== The task ==
Every line from the beginning of the data through the line containing "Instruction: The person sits" should be reproduced exactly, and no further lines should be output.

== Source data ==
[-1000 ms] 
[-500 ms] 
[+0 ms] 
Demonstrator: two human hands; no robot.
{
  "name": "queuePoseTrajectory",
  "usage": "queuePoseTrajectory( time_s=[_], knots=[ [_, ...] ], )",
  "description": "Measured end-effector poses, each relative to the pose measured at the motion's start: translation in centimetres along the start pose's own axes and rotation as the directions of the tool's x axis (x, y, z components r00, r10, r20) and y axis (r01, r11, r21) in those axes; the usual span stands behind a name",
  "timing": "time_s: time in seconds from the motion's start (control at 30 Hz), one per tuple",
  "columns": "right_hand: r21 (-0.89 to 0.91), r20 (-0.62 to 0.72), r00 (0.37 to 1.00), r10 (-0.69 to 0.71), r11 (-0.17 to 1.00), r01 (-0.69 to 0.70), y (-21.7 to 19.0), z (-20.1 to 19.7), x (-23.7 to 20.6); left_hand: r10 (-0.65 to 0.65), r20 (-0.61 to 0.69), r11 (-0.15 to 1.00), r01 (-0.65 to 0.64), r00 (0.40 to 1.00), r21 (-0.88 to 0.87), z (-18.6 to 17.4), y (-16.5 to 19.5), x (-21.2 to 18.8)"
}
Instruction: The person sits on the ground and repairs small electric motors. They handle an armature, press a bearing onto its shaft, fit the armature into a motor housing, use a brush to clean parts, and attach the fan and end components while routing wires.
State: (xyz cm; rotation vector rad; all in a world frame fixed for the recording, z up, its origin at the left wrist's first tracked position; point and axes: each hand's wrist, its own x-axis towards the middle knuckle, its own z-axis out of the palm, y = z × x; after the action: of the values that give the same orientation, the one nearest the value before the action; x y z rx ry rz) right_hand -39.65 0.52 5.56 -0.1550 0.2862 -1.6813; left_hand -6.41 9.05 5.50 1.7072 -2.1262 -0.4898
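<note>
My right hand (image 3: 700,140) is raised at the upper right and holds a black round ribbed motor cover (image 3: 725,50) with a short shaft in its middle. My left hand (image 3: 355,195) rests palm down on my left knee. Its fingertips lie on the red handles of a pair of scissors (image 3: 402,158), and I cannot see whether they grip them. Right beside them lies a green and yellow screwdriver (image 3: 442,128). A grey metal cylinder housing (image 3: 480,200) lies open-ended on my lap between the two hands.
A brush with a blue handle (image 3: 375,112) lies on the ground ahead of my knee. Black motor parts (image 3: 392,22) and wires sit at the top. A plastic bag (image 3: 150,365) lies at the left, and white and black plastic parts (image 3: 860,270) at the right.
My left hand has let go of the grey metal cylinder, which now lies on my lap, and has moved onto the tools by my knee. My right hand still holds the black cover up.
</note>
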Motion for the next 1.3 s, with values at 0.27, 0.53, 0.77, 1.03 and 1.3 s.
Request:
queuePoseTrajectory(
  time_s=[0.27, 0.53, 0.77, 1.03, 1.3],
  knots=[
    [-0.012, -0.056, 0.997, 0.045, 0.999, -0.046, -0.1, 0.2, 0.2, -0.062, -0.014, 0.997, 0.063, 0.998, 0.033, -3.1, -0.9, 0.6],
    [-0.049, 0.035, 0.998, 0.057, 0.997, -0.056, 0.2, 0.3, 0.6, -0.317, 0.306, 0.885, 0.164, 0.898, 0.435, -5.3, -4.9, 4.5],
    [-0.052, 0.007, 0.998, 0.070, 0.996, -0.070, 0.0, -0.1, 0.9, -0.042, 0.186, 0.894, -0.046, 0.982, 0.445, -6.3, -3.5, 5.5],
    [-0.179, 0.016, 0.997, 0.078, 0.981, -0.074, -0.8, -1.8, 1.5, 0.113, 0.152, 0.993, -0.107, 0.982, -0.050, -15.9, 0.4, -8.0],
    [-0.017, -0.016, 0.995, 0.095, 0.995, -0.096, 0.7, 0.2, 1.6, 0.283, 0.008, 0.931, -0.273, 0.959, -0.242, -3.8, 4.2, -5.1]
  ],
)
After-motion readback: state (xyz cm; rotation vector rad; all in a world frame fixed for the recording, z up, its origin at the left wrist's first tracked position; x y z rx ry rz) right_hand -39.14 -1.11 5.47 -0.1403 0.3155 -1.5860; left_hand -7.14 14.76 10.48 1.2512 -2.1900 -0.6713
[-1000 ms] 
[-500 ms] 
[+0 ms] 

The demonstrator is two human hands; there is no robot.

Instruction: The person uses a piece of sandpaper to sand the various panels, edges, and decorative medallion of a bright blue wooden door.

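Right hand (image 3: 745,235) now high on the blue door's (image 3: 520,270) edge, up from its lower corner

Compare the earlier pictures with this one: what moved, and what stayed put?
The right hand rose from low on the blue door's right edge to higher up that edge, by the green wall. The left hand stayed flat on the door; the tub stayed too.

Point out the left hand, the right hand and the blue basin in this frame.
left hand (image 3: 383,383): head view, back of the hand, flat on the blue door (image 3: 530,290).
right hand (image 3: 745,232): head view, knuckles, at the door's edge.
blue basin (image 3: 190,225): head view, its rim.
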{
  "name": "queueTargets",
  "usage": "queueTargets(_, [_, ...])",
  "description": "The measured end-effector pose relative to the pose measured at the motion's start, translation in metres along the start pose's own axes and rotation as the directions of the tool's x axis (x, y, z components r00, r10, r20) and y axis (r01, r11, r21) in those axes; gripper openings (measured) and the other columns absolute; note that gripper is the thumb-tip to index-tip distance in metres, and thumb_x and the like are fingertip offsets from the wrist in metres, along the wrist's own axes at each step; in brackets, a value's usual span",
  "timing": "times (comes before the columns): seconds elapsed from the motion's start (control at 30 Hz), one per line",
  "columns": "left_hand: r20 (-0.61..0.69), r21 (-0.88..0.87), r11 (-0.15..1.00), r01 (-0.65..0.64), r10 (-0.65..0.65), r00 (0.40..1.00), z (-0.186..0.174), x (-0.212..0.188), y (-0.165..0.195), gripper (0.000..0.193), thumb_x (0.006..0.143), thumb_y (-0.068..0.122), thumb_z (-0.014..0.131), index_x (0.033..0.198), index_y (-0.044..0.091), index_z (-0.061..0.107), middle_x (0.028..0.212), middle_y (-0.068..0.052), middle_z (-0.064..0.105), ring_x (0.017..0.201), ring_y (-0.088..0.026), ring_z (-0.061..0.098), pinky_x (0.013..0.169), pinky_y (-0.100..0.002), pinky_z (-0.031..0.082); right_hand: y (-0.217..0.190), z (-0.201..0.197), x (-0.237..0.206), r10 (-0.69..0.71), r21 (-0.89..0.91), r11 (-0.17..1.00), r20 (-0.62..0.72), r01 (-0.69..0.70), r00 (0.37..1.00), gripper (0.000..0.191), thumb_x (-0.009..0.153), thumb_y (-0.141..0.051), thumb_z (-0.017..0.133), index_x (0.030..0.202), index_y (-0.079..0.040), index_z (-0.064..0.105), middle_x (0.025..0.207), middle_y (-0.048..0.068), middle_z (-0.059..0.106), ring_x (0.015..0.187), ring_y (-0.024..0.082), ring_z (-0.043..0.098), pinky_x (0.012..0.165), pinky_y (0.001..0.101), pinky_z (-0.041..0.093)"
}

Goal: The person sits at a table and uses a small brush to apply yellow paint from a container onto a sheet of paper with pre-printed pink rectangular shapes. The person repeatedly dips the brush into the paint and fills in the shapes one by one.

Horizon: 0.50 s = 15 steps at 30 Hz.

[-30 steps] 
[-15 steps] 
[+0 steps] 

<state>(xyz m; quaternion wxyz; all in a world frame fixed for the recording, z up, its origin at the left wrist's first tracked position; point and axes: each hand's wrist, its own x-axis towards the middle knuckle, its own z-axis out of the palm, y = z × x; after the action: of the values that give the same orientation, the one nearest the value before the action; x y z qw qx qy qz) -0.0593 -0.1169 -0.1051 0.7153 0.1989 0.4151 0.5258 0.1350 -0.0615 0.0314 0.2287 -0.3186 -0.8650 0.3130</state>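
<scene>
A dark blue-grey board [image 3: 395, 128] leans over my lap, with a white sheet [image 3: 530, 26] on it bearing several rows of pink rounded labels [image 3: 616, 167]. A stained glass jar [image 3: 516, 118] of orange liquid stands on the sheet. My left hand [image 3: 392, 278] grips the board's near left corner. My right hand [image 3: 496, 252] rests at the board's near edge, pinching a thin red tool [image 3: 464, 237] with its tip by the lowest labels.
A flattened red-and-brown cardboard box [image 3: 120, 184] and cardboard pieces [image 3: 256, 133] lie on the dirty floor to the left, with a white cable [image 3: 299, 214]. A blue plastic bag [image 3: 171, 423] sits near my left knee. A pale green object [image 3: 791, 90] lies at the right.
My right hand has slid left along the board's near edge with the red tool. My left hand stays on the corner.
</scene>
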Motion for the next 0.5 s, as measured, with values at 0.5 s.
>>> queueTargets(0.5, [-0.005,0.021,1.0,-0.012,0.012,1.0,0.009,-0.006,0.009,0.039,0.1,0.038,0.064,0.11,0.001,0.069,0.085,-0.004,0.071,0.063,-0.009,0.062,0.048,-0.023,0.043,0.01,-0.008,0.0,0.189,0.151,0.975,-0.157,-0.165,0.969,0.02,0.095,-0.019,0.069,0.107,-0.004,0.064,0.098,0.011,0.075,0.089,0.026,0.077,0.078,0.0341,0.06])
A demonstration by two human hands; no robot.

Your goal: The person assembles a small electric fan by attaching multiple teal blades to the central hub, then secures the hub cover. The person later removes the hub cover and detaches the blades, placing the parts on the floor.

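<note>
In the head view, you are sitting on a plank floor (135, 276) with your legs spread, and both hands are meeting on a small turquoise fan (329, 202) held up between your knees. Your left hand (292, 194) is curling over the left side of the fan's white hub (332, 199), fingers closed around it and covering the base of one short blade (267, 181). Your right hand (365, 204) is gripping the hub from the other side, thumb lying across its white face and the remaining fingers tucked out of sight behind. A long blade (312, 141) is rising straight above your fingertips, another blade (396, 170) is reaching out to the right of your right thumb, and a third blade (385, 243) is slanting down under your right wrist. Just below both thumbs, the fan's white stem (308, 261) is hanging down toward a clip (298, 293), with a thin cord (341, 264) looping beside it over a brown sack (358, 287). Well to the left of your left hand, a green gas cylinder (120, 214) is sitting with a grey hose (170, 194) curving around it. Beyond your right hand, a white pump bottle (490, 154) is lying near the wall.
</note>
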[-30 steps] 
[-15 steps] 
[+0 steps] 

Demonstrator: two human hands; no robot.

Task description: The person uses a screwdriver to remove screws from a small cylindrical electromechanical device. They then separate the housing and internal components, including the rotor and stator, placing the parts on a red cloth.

== Answer space ==
[-1000 ms] 
[-500 ms] 
[+0 ms] 
Demonstrator: two human hands; no robot.
{
  "name": "queuePoseTrajectory",
  "usage": "queuePoseTrajectory( time_s=[_], knots=[ [_, ...] ], )",
  "description": "Measured end-effector poses, each relative to the pose measured at the motion's start: translation in centimetres along the start pose's own axes and rotation as the directions of the tool's x axis (x, y, z components r00, r10, r20) and y axis (r01, r11, r21) in those axes; the usual span stands behind a name",
  "timing": "time_s: time in seconds from the motion's start (control at 30 Hz), one per tuple",
  "columns": "right_hand: r21 (-0.89 to 0.91), r20 (-0.62 to 0.72), r00 (0.37 to 1.00), r10 (-0.69 to 0.71), r11 (-0.17 to 1.00), r01 (-0.69 to 0.70), y (-21.7 to 19.0), z (-20.1 to 19.7), x (-23.7 to 20.6); left_hand: r10 (-0.65 to 0.65), r20 (-0.61 to 0.69), r11 (-0.15 to 1.00), r01 (-0.65 to 0.64), r00 (0.40 to 1.00), r21 (-0.88 to 0.87), z (-18.6 to 17.4), y (-16.5 to 19.5), x (-21.2 to 18.8)"
}
Instruction: The person sits on the ground and repairs small electric motors. They handle an armature, press a bearing onto its shaft, fit the armature into a motor housing, use a brush to clean parts, and attach the fan and end components while routing wires.

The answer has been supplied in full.